Carl is a Montreal-based business strategist, digital marketer and executive advisor with over 25 years of hands-on operational, marketing and retail executive experience. He has worked across a full array of business environments from the very large, such as 10 years with Costco Wholesale to working as commercial applications lead for a global B2B security technology company. In both, managing product portfolios and emerging go-to-market strategies.

As the founder of StudioRx, he advises executives, B2C/B2B solution providers and all types of ecosystem partners on how to tailor their solutions according to customers’ evolving needs and build effective commercial strategies to meet them.

He holds an MBA from Queen’s University as well as professional certificates from Stanford, Harvard and MIT.

He advises several technology startups, industry associations and innovation labs.
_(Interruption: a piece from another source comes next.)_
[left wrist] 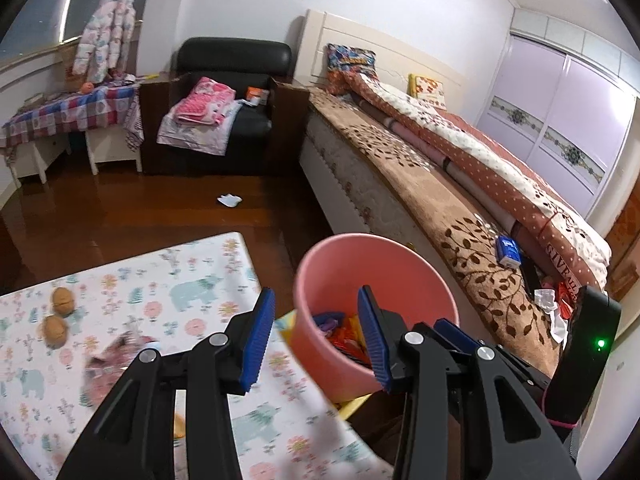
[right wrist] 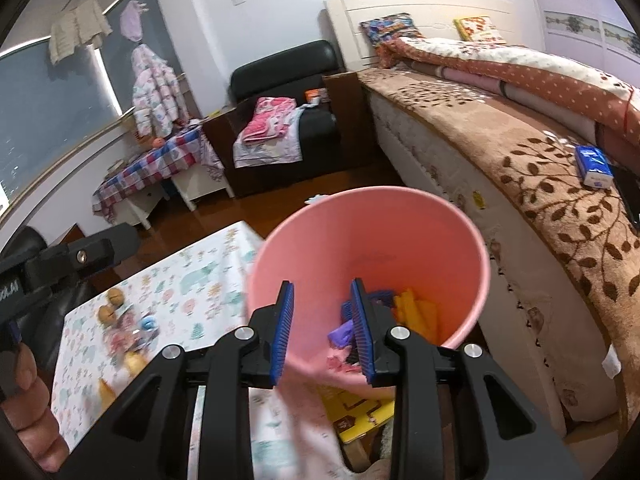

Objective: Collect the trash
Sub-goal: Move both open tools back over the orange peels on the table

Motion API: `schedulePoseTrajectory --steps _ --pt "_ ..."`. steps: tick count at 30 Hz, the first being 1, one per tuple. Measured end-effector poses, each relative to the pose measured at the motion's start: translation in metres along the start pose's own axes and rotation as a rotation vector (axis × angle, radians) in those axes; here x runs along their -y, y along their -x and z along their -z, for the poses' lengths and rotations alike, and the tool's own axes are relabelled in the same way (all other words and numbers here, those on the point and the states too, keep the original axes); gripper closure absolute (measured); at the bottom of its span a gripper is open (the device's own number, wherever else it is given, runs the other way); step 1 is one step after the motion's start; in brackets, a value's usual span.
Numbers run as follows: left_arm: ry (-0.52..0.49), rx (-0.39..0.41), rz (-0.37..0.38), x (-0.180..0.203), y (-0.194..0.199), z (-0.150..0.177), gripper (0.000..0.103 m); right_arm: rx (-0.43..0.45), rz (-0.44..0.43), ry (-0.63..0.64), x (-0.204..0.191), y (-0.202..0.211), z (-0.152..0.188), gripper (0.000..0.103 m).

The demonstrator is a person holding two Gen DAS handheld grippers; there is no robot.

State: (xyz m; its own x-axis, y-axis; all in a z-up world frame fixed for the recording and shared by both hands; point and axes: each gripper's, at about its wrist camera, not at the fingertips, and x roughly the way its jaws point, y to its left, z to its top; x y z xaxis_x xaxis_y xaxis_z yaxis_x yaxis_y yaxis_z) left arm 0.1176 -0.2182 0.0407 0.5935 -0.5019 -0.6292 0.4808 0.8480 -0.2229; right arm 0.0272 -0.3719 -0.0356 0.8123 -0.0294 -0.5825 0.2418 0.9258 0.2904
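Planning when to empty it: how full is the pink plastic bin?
Mostly empty: the pink plastic bin holds only orange and purple wrappers at its bottom.

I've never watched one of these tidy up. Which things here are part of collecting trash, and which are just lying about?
Part of the job:
pink bin
wrappers in bin
walnut shells
paper scrap on floor

Just lying about:
bed
armchair
tissue pack
jacket

Your view: bin [right wrist: 372, 240] between tabletop [right wrist: 208, 280] at left and bed [right wrist: 540, 184] at right; wrappers [right wrist: 416, 312] in bin; walnuts [left wrist: 60, 312] on tabletop.
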Motion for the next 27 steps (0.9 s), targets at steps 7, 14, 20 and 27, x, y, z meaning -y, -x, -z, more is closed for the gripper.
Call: schedulePoseTrajectory --steps 7,14,20,27 --pt "0.043 0.058 -0.106 -0.056 0.052 0.009 0.061 -0.033 -0.118 0.056 -0.039 0.009 0.02 0.072" --pt "0.119 0.068 -0.244 -0.121 0.094 0.03 0.057 -0.111 -0.218 0.111 -0.074 0.006 0.044 0.069" --pt "0.178 -0.012 -0.304 -0.159 0.1 0.068 0.056 -0.182 -0.258 0.15 -0.092 0.003 0.065 0.069" --pt "0.235 -0.133 -0.306 -0.169 0.076 0.113 0.056 -0.229 -0.299 0.172 -0.102 0.004 0.076 0.069"
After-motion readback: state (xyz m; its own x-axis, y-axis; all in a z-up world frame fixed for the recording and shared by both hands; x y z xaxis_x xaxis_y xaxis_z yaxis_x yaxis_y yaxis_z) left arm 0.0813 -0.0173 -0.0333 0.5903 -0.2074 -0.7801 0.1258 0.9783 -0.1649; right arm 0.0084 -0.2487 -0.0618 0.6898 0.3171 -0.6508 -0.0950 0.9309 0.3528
He is the principal advisor for the McGill University Retail Innovation Lab in Montreal, Canada. He is also, course instructor at McGill Masters in Retail Innovation (emerging technologies and new business models) and adjunct digital marketing faculty at Asian Institute of Technology MBA School of Management.

Carl is recognized by Rethink Retail among the world’s most influential thought leaders and has keynoted, chaired and/or moderated the largest retail conferences around the world. He remains a regular media contributor with global news networks.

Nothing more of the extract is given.